The U.S. economy has expanded for 107 months as of this month, making it the second longest expansion on record.
The big question is whether economic growth will last 15 more months to hit record territory in July 2019 when it would surpass the longest expansion on record at 121 months.
The pessimists point out that interest rates are rising, the yield curve is flattening, consumer debt is increasing, inflation is inching up, and the stock market is down — all pointing toward a recession, not an expansion.
Yes, interest rates are rising, but they still remain at historic low levels.
The benchmark 10-year Treasury yield, for example, has risen sharply from an all-time low in 2016 to end Wednesday at 2.97 percent, but still that is far from the 5 percent yield that hit before the Great Recession began.
An inverted yield curve often proceeds a recession as the Federal Reserve is pushing the target federal funds rate higher, which causes 3-month bills and short-maturity Treasuries to rise above the longer-term 10-year Treasury.
As of last Wednesday, the yield spread, or difference between the 10-year and 3-month yields, was 113 basis points which provides plenty of room for the Fed to raise short-term interest rates during the process they say will be one of “gradual tightening.”
Consumer spending makes up about two-thirds of gross domestic product, so their health is critical to national growth.
Debt has been rising slightly but the broad household debt service ratio from the Federal Reserve was at a fairly low 10.3 percent in the fourth quarter of 2017, the latest figures available. That ratio was much lower than the 13.2 percent at the start of the Great Recession.

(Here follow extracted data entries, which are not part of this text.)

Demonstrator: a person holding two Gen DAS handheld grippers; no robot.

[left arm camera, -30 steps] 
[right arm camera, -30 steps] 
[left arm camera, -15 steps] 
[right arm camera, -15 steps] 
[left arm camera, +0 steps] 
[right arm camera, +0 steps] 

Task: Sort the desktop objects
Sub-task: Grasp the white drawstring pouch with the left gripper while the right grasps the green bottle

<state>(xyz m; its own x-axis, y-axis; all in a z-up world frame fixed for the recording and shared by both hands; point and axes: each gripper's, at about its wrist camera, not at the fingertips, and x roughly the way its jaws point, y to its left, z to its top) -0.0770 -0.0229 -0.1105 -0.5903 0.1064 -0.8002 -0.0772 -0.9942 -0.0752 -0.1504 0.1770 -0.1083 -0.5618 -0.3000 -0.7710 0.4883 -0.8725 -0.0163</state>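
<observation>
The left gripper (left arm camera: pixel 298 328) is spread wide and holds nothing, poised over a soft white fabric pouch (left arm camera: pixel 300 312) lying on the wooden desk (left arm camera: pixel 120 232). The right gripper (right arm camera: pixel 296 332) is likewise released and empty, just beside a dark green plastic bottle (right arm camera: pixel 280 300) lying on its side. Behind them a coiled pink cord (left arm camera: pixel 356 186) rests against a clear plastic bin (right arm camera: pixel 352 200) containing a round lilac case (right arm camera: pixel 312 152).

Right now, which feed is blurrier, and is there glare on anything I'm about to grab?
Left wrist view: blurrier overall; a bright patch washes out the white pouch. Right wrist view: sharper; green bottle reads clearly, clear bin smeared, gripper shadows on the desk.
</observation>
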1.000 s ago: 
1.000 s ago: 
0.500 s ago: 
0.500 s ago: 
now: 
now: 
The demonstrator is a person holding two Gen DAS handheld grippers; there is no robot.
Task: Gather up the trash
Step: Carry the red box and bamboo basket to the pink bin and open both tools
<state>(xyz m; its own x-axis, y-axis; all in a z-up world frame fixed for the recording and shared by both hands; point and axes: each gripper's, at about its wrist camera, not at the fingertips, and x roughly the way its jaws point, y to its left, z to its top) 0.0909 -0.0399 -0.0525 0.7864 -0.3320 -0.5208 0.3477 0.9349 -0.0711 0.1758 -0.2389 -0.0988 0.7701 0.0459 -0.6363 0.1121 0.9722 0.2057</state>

On the other hand, the recent federal tax cuts, low unemployment and rising wages point to more spending power to fuel economic growth.
Rising wages do suggest the potential of a pickup in inflation, which could lead to more Fed tightening than currently expected, but such a scenario does not seem likely to occur over the next 15 months.
Increased investment by businesses in new plants and equipment resulting from corporate tax cuts and reductions in regulations also will support future economic growth.
Aside from the increased sales to firms that construct plants and manufacture equipment, business investment will ultimately increase productivity, which enables the economy to growth faster.
But what about the 10 percent decline in the Dow Jones Industrial Average since its all-time high on Jan. 26?
Even with the recent drop, the Dow remains about 30 percent higher since President Trump was elected.
The stock market tends to be pessimistic as Paul Samuelson, a well-known economist, said in 1966: “The stock market has called nine of the last five recessions.”
Based on these trends, and many others not noted in this column, I’m betting on this expansion going down in the record books as the longest in history.